Dr. Eugene F. Pellette was about twelve years old and had been in attendance at the public schools of Larned when his parents moved their family back to Hartford, Connecticut. After the death of his father there his widowed mother returned with her children to Hutchinson, Kansas, where she is still living and for a number of years has been deputy county clerk. Doctor Pellette finished his high school work at Hutchinson and attended the Salt Lake City Business College. He earned the money necessary to defray this expense by carrying a paper route of the Hutchinson News, and for seven years he covered this longest route in the city, and kept himself in school. He then put in a year and a half as stenographer and bookkeeper with the People's State Bank at Pratt, Kansas, and was stenographer and bookkeeper for about a year with the Sam Graybill Live Stock Commission Company of Hutchinson. It was after this experience in business that he took up his preparatory work for the osteopathic profession.

Doctor Pellette is one of the most prominent representatives of the School of Osteopathy in Kansas. He is a member and has served as vice president of the Southwestern Osteopathic Association, is a member of the Kansas State and the American Osteopathic Association, and a member of the Kansas and American Optometry Association. He has prepared articles for osteopathic periodicals and for addresses at meetings of the associations of which he is a member. His article on "Diet and Fasting in Relation to Osteopathy" was commented upon most favorably by Doctor Williams, editor of The Osteopath, who regards it as one of the strongest articles ever contributed to his paper. Doctor Pellette is one of the associate contributors to Clinical Osteopathy, a publication of recognized authority in osteopathic circles.

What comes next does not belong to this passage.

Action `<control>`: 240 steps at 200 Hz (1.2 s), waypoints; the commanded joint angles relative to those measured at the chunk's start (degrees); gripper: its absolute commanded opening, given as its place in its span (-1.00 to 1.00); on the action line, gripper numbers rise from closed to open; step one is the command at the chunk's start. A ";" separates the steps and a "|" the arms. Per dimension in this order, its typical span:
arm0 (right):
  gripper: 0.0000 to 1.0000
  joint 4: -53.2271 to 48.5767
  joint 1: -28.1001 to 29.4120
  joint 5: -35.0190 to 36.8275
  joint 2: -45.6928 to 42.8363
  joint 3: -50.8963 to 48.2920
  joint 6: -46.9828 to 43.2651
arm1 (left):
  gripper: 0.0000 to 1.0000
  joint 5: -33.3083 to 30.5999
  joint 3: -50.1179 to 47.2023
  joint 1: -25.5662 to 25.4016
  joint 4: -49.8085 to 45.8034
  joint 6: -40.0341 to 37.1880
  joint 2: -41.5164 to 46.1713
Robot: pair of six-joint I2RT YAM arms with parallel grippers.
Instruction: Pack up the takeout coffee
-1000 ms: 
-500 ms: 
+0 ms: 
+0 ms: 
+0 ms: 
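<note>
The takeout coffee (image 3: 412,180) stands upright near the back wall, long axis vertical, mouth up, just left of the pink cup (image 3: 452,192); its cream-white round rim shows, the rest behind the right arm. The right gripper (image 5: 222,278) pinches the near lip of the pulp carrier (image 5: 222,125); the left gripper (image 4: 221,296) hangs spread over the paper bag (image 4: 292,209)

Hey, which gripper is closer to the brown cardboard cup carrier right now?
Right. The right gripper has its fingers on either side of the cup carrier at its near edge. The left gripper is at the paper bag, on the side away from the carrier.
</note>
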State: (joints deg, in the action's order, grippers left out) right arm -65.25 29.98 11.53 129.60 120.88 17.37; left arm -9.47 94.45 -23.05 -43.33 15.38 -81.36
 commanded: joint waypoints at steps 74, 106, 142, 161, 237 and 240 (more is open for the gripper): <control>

Doctor Pellette is clerk, banker and camp physician of the Woodmen of the World at Liberal, is a Blue Lodge and Chapter Mason, and he and his wife are prominent Methodists and do much to keep up Sabbath school work in their home town. They built one of the good homes of Liberal, on Sherman Street.

Doctor Pellette married at Pratt, Kansas, September 4, 1907, Miss Dorothy Green, a daughter of Joshua S. and Sarah (Dee) Green. Mrs. Pellette was the youngest of the family, and among her brothers are David, Lawrence, Edward and Fred; and she has a sister, Mrs. Minnie Fitzsimmons, of Cunningham, Kansas. Joshua Green, her father, was one of the very early settlers of Pratt County, where he proved up a claim and followed farming. He was a soldier of the Union army during the Civil war. Doctor and Mrs. Pellette have three children: Ralph, Paul and Ruth.